Brazil Amends Corporations Act, Creates New Accounting Rules


Brazil Amends Corporations Act, Creates New Accounting Rules


Originally published in the January 23 edition of World Tax Daily (Copyrights Tax Analysts – www.taxanalysts.com)

Brazil’s Law 11,638/2007, which amends several articles of the Corporations Act (Law 6,404/76), was published in the December 28, 2007, extra edition of Brazil’s official gazette and went into effect January 1, 2008.
The law introduces a set of complex requirements that change accounting rules and financial statements for Brazilian corporations and large companies not formed as corporations. Some of the changes, however, are not limited to accounting matters. Tax experts have not agreed on the extent of the law’s tax implications.

Further regulations by Brazil’s Securities and Exchange Commission (Comissão de Valores Imobiliários, or CVM) are pending and will be issued soon, as some of the changes must be complied with for financial statements for periods ending December 31, 2007.

Most of the changes introduced by Law 11,638/2007 seek to bring Brazil’s generally accepted accounting principles closer to international accounting standards. Among those changes are the creation of the statement of cash flows and a value added statement, which will give investors more information about a company’s financial state.
The law also changes rules concerning accounting criteria and methods; classification of assets (for example, the new requirement to create an intangible asset group); restrictions on the use of deferred asset accounts; structure and limitations of equity accounts; criteria for valuation of cash equivalents, including securities; criteria for valuation of intangible assets; assets allocated to long-term operations and long-term liabilities; amortization of items booked as deferred assets (revocation of the maximum 10-year limitation); profit reserves and reserves for tax incentives; and valuation of controlled and affiliate companies according to the equity method.

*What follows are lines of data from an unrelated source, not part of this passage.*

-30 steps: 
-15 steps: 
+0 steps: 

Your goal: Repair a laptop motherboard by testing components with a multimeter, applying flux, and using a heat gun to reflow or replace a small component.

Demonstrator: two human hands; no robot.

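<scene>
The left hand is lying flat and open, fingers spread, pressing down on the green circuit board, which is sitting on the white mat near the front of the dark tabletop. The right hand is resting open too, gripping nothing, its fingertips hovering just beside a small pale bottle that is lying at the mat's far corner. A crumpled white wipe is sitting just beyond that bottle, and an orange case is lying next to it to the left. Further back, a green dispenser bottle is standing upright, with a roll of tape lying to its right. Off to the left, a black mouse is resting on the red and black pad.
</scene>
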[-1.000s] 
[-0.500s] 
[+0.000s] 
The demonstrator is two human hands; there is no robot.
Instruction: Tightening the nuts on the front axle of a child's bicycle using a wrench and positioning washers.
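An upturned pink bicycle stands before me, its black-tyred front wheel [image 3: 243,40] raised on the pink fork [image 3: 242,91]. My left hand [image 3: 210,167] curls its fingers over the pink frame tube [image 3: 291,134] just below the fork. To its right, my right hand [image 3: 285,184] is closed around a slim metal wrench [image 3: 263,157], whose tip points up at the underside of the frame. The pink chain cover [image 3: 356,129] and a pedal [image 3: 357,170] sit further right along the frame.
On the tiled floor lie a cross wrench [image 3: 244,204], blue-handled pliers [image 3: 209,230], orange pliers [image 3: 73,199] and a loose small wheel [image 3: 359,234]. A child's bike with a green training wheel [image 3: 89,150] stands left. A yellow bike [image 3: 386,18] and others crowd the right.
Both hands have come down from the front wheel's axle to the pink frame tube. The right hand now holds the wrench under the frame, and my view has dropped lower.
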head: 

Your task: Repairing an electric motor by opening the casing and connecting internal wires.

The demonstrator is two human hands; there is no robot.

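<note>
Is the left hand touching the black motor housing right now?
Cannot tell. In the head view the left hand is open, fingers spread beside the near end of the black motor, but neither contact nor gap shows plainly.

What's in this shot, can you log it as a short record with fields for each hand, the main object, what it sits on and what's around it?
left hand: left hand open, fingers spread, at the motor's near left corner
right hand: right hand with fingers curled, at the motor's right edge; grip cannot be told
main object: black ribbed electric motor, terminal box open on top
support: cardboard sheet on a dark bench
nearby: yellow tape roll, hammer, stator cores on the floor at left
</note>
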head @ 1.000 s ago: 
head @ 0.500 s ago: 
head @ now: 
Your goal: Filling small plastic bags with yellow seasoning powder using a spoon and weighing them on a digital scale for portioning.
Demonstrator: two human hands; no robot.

The law also subjects large companies not formed as corporations to many of its requirements, such as those concerning bookkeeping, financial statements, and the need for registered independent auditors. The requirements will affect many large companies formed as limited liability companies (limitadas), as they are by far the most popular form of legal entity. Until now, limitadas were excluded from following most Corporations Act requirements.
Under article 3 of Law 11,638/2007, for legal purposes, a large company is a company or group of companies under common control that, in the preceding year, had assets in excess of BRL 240 million (approximately $137 million) or annual gross income above BRL 300 million (approximately $171 million).

The law requires the valuation of assets and liabilities at market value for companies undergoing corporate restructuring, such as mergers, split-ups, and amalgamations. That requirement applies only when the companies are independent; that is, those that do not belong to the same economic group.

Before Law 11,638/2007, valuation at market value was optional, and almost all transactions were carried at book value. Valuation at book value allowed a significant amount of premium to generate, which could be amortized for tax purposes between 5 to 10 years. With the market value valuation requirement, the amount of amortizable premium will likely be smaller, as will the corresponding tax deductions. Prices for target companies may drop, as purchasers will be unable to recover part of the purchase price through premium amortization. However, depending on how the acquisition or restructuring is implemented, there might still be room for tax planning. The CVM has announced that it will issue regulations on the topic.

The new value added statement is intended to show the wealth created by the company and attributed to different relevant parties, such as shareholders, employees, and the government. It shows the wealth the reporting company has been able to generate by its own effort, including its management and employees. For tax purposes, the value added statement will be able to support the substance (or lack of it) of a corporate restructuring used as a tax planning tool. Because more tax courts are examining the economic aspects of tax planning when reviewing tax assessments, the value added statement may become an important instrument to oppose or support the legitimacy (substance) of a given transaction.

The new law prohibits companies issuing debentures from booking any premium arising thereof as a nontaxable reserve (as was the rule before Law 11,638/2007). Under the new rule, the premium should be added to taxable income and taxed accordingly.

Another interesting change is the new definition of deferred asset account. The original definition allowed a company to book as a deferred asset any prepaid expense that would help generate income during more than one fiscal year. Law 11,638/2007 changed the definition (article 179, Item V of the Corporations Act) to include only preoperational and restructuring expenses that effectively will help increase the company’s income in more than one fiscal year.

The change to the definition may have a tax impact for newly formed companies, as they will be unable to book some expenses as a deferred asset, but rather must deduct them during the first year of operations. Brazil limits corporate taxpayers’ ability to fully deduct net operating losses, as NOLs can only offset up to 30 percent of a company’s taxable income in a given year. Excessive expense deductions in the first year of operations will likely generate a tax loss at the end of that year, as businesses usually do not earn significant amounts of income in their first year. Consequently, the excess expenses will likely become a NOL, subject to a 30 percent profit offsetting limitation. If the taxpayer could book the expenses as a deferred asset, deduction would take place gradually over the years and would reduce the chance that those expenses become NOLs.

Corporations and large limitadas should immediately meet with their consultants to evaluate the potential impact of Law 11,638/2007 on their businesses.